◆ Your task
Across the entries that follow, work out the number of lines containing the string "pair", and state it alone.

Dataset excerpts START

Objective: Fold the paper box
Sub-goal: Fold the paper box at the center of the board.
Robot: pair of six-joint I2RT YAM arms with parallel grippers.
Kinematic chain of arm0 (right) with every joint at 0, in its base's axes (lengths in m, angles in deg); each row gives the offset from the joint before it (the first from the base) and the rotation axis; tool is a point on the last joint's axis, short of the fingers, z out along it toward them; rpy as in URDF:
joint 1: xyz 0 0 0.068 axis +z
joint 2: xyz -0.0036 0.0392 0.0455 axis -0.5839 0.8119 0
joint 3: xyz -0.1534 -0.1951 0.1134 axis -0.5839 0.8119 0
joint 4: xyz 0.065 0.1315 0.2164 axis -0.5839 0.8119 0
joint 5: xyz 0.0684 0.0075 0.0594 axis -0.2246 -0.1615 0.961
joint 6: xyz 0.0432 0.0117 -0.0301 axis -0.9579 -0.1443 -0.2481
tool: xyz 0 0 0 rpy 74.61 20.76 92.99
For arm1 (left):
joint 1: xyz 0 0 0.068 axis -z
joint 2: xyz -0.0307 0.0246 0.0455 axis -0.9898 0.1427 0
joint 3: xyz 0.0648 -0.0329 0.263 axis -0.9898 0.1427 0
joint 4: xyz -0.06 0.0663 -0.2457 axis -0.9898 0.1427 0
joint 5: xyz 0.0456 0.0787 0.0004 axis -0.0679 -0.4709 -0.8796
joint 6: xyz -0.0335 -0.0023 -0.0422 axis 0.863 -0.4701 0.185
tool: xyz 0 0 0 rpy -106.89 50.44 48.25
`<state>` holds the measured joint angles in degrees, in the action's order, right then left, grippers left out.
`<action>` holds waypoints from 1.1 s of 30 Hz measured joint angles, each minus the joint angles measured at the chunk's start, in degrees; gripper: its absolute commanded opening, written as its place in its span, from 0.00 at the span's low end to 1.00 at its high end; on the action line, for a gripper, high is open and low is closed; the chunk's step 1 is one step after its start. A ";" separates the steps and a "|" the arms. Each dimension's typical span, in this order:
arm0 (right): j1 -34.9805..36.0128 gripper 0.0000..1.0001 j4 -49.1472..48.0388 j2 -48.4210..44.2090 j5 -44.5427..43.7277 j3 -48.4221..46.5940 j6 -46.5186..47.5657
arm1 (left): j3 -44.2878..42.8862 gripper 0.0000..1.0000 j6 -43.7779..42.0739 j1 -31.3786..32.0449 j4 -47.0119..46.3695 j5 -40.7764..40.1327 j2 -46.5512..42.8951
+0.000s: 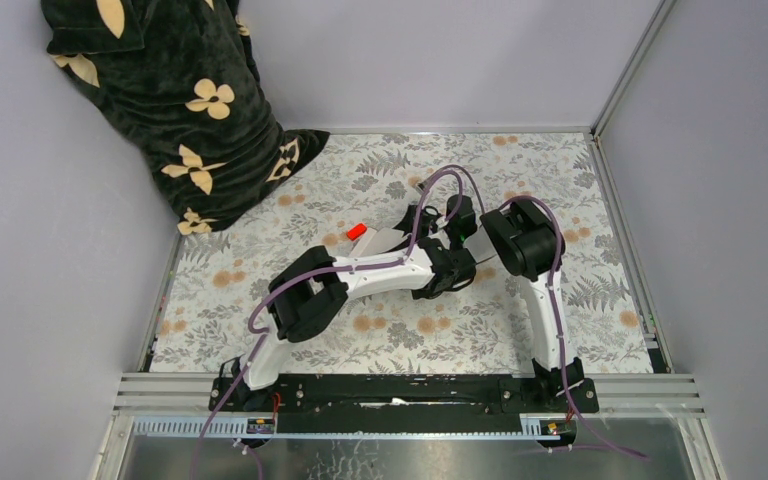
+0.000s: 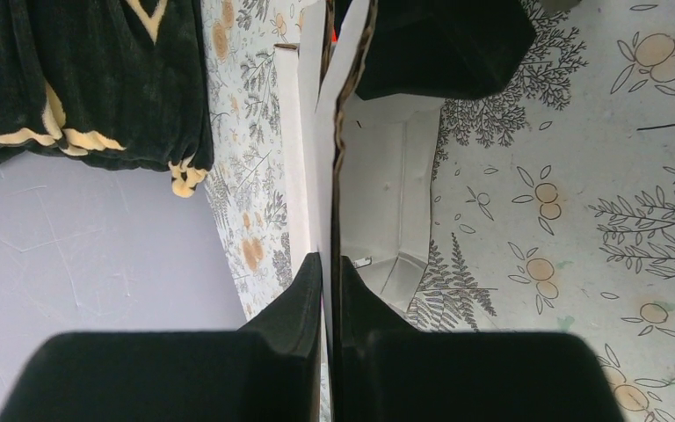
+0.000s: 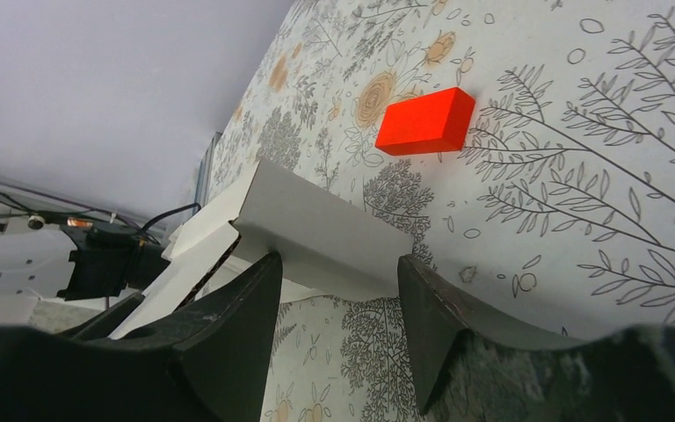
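Observation:
The paper box [image 2: 387, 176] is white thin cardboard, partly folded, with one wall standing edge-on in the left wrist view. My left gripper [image 2: 327, 260] is shut on that wall, one finger on each side. In the right wrist view a white flap of the box [image 3: 321, 230] lies just beyond my right gripper [image 3: 337, 271], which is open; its fingertips sit at the flap's near edge without clamping it. From above, both arms meet over the box [image 1: 387, 239] mid-table and hide most of it.
A small red block [image 3: 426, 120] lies on the floral tablecloth just past the box, also seen from above as the red block [image 1: 356, 231]. A dark flower-patterned cloth [image 1: 180, 110] is heaped in the far left corner. Grey walls enclose the table.

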<state>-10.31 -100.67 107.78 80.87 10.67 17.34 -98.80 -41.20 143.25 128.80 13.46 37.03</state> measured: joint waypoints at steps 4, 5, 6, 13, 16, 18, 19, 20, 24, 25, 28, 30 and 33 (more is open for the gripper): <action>0.20 0.60 -1.97 0.55 1.16 -0.02 0.28 | 0.37 0.11 -0.09 0.02 -0.52 0.37 -0.52; 0.26 0.60 -2.16 0.59 1.44 -0.04 0.48 | 0.46 0.11 -0.15 0.02 -0.68 0.48 -0.66; 0.37 0.59 -2.14 0.63 1.84 -0.13 1.14 | 0.66 0.11 -0.24 0.02 -0.94 0.57 -0.85; 0.85 0.59 2.95 0.79 3.56 -2.82 5.84 | 1.99 0.11 -0.83 0.00 -2.34 0.74 -1.84; 1.07 0.59 3.87 0.90 3.80 -3.48 6.97 | 2.40 0.11 -1.29 -0.11 -2.82 0.74 -2.14; 1.20 0.58 4.26 0.90 3.80 -3.65 7.50 | 2.58 0.11 -1.40 -0.20 -3.02 0.81 -2.34; 1.25 0.56 4.39 0.90 3.80 -3.74 7.72 | 2.64 0.11 -1.46 -0.22 -3.10 0.85 -2.40; 1.31 0.55 4.81 0.90 3.80 -3.82 8.11 | 2.82 0.11 -1.55 -0.28 -3.30 0.90 -2.54; 1.77 0.50 6.60 0.90 3.32 -4.42 10.32 | 3.17 0.11 -1.79 -0.42 -3.61 1.07 -2.80; 1.97 0.49 7.39 0.90 3.19 -4.68 11.17 | 3.28 0.11 -1.81 -0.42 -3.65 1.22 -2.89; 2.95 0.45 9.92 0.87 2.21 -5.70 14.40 | 3.78 0.11 -1.86 -0.55 -3.58 1.57 -3.21; 3.61 0.42 11.06 0.68 1.18 -6.08 16.20 | 4.13 0.11 -1.86 -0.83 -3.43 1.73 -3.34; 4.04 0.39 12.04 0.35 -0.02 -6.12 17.40 | 4.42 0.10 -1.86 -1.07 -3.43 1.81 -3.58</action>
<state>-6.27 -88.63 108.13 80.85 4.55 34.74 -94.38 -43.06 142.18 125.37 15.28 33.44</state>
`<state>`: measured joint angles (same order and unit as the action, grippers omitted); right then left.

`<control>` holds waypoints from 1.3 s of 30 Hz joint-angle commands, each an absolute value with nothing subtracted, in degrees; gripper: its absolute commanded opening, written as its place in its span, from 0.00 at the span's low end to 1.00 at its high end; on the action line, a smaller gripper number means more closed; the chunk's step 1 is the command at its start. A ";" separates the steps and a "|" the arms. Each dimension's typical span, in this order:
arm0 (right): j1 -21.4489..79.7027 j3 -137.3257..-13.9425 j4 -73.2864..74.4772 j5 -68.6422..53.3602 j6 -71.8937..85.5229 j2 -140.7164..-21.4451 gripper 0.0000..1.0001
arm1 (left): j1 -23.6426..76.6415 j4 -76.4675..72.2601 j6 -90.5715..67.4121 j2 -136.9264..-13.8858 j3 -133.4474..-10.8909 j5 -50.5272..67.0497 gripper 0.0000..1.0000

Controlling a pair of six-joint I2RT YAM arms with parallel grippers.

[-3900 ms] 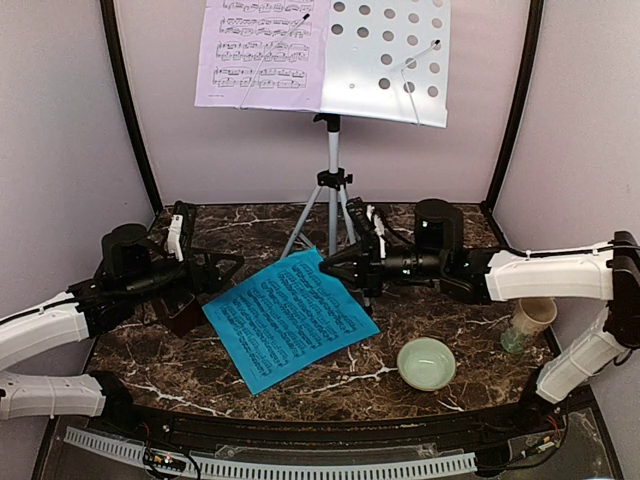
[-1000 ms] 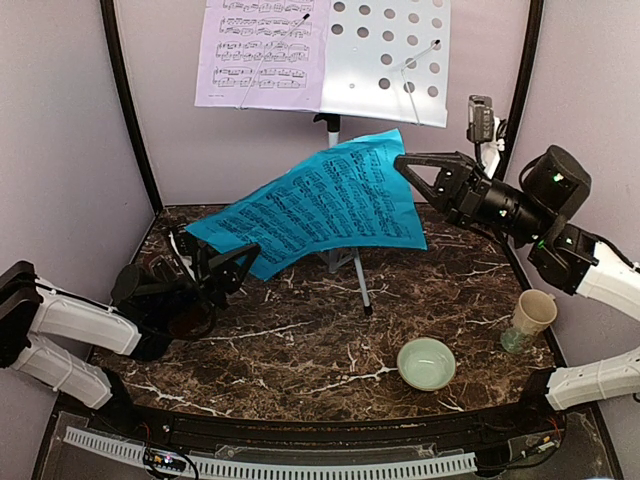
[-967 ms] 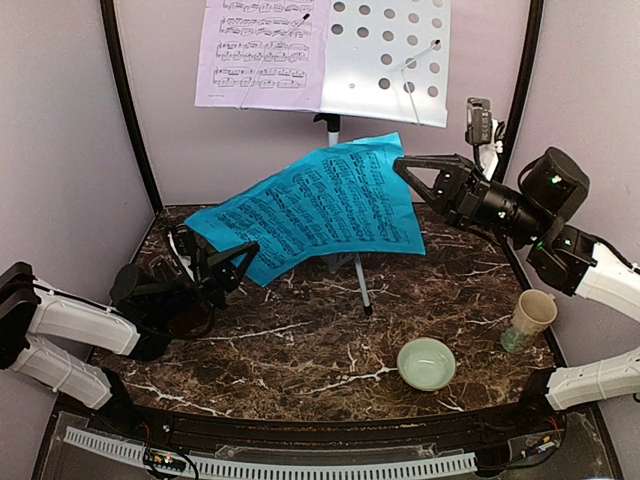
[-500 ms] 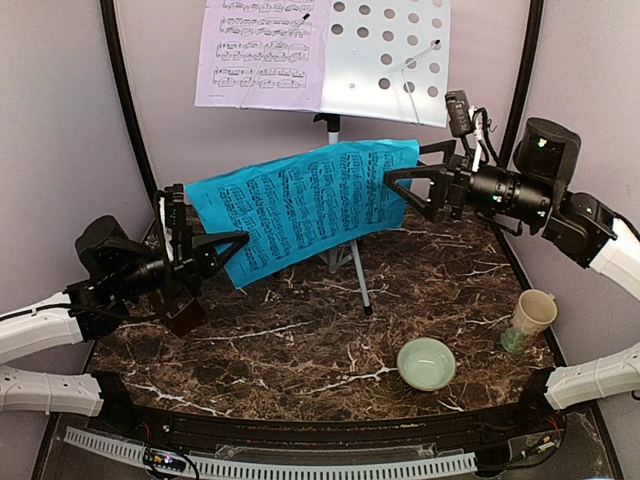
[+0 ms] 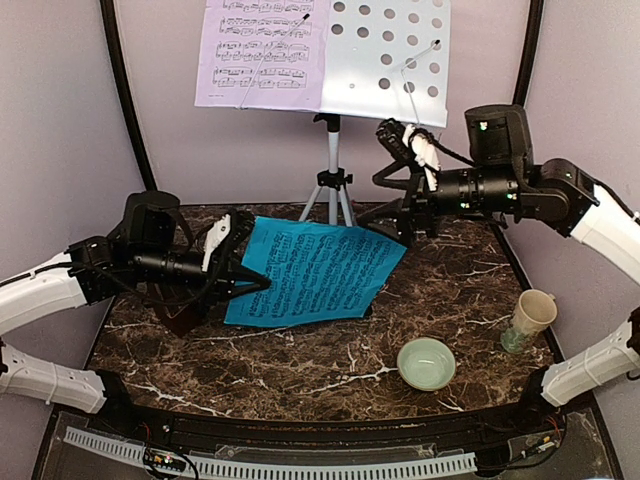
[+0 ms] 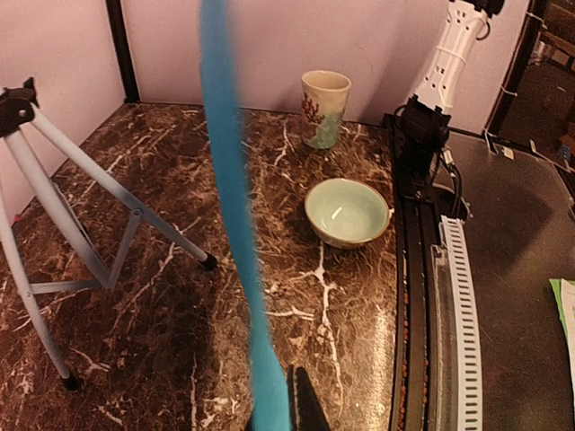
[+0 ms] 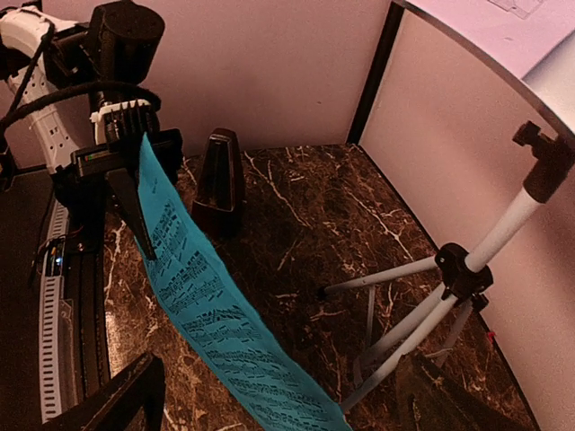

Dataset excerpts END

◆ Task response
2